▶ _WHAT YOU NEED TO DO_:
Filter the entries, keeping every line with the word "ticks".

▶ _RECORDS SHOWN_:
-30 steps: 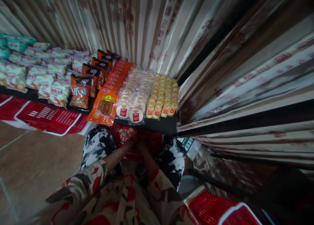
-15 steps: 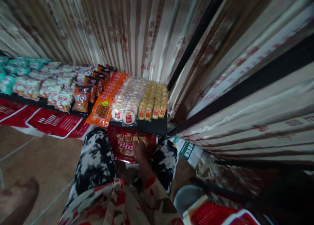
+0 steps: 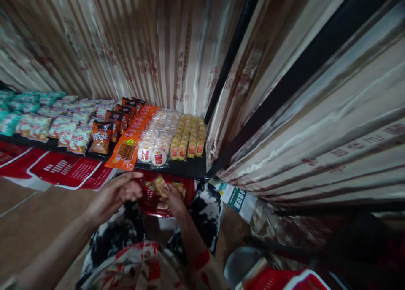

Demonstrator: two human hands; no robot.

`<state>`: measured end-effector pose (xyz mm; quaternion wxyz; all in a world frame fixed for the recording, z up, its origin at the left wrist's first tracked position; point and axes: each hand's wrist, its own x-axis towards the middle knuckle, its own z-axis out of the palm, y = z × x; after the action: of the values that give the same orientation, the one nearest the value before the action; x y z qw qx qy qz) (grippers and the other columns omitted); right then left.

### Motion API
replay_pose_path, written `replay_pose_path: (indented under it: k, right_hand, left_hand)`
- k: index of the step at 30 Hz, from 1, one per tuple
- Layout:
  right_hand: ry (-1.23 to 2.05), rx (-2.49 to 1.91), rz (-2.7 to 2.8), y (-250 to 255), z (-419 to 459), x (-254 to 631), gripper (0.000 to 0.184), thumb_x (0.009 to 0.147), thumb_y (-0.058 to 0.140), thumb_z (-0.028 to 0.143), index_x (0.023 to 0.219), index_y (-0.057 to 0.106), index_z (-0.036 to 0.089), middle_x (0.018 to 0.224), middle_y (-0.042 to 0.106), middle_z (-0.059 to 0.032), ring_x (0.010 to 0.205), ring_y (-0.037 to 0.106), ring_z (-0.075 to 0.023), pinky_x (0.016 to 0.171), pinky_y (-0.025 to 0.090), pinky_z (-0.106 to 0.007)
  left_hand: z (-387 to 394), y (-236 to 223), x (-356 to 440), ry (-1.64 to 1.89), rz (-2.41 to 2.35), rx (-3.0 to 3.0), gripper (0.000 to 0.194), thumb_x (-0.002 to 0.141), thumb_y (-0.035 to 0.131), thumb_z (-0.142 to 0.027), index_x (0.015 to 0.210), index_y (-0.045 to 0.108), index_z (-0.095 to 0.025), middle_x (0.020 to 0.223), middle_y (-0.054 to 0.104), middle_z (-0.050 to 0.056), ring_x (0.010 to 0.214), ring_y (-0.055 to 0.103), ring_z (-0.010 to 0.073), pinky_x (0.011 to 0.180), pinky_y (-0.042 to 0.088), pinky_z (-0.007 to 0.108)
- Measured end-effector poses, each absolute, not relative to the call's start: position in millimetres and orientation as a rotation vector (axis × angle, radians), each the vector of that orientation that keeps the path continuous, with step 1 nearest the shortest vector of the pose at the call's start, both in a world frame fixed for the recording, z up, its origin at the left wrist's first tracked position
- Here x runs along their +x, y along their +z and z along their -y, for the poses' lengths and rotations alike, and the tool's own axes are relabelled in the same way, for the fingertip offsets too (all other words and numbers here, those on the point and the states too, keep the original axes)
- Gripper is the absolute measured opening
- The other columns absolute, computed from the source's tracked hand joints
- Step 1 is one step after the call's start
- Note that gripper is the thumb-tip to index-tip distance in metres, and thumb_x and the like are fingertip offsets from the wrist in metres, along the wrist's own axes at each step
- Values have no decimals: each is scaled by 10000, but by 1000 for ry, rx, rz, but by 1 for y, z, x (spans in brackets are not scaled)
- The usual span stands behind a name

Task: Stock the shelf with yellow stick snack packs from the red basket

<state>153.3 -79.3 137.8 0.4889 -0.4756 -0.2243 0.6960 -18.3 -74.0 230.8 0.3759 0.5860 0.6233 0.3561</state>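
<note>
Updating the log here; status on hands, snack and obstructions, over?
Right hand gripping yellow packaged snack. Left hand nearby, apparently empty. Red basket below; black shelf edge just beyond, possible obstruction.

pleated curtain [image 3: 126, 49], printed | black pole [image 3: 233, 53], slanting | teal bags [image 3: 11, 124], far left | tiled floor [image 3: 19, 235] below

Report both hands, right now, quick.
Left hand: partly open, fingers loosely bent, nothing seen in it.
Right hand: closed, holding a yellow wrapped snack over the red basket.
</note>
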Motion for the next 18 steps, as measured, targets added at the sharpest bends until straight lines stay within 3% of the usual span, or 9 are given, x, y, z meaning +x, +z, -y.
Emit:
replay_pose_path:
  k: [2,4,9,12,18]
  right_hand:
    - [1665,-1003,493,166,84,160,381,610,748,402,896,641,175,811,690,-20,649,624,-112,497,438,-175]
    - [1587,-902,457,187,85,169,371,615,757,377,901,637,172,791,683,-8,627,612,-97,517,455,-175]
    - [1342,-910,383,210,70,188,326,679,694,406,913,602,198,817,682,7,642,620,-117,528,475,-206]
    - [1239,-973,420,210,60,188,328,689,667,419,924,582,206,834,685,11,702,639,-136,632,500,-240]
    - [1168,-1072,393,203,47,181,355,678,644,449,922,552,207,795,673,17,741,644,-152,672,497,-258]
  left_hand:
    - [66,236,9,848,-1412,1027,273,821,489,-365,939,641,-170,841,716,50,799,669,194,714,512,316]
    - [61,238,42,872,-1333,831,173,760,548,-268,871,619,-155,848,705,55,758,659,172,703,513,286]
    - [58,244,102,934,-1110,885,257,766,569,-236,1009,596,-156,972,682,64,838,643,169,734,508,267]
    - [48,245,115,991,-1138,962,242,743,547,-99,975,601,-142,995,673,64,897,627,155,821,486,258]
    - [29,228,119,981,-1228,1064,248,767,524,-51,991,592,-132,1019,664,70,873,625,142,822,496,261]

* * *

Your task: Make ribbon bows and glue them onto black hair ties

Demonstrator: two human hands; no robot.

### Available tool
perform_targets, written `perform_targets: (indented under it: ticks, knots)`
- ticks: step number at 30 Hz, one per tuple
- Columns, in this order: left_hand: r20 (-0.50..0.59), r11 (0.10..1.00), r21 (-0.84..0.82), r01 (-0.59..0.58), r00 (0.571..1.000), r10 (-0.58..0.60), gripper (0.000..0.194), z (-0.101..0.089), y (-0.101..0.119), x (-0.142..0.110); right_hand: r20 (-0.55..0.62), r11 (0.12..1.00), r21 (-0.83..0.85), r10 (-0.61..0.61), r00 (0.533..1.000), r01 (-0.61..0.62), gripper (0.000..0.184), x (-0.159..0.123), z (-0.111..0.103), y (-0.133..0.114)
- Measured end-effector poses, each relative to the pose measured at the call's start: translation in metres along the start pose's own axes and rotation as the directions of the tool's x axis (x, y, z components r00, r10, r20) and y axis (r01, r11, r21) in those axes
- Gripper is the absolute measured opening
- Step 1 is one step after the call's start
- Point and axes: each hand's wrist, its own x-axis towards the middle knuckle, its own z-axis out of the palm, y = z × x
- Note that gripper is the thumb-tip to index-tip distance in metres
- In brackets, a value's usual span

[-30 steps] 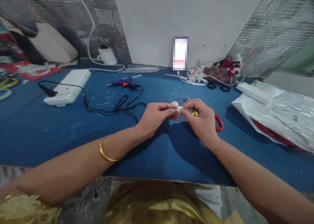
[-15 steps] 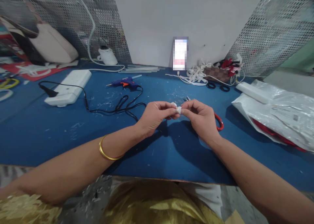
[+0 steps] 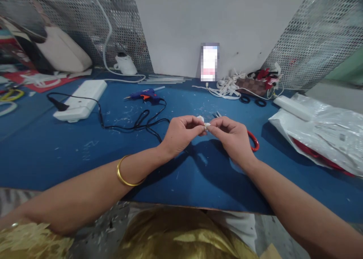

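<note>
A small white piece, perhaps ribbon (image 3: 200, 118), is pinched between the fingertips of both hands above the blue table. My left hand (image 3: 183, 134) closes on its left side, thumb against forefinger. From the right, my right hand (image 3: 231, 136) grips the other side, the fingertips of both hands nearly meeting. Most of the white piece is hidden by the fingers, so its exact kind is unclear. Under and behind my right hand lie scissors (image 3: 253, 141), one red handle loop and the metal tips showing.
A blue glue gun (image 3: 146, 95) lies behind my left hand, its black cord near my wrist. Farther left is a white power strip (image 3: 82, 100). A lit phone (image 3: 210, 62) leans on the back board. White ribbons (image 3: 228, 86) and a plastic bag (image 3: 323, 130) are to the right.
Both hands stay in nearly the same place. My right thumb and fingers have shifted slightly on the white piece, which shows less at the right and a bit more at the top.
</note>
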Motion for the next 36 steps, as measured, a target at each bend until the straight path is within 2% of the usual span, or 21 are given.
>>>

▶ _ANSWER TO THIS EXERCISE_:
perform_targets, written `perform_targets: (indented under it: ticks, knots)`
- ticks: step number at 30 Hz, one per tuple

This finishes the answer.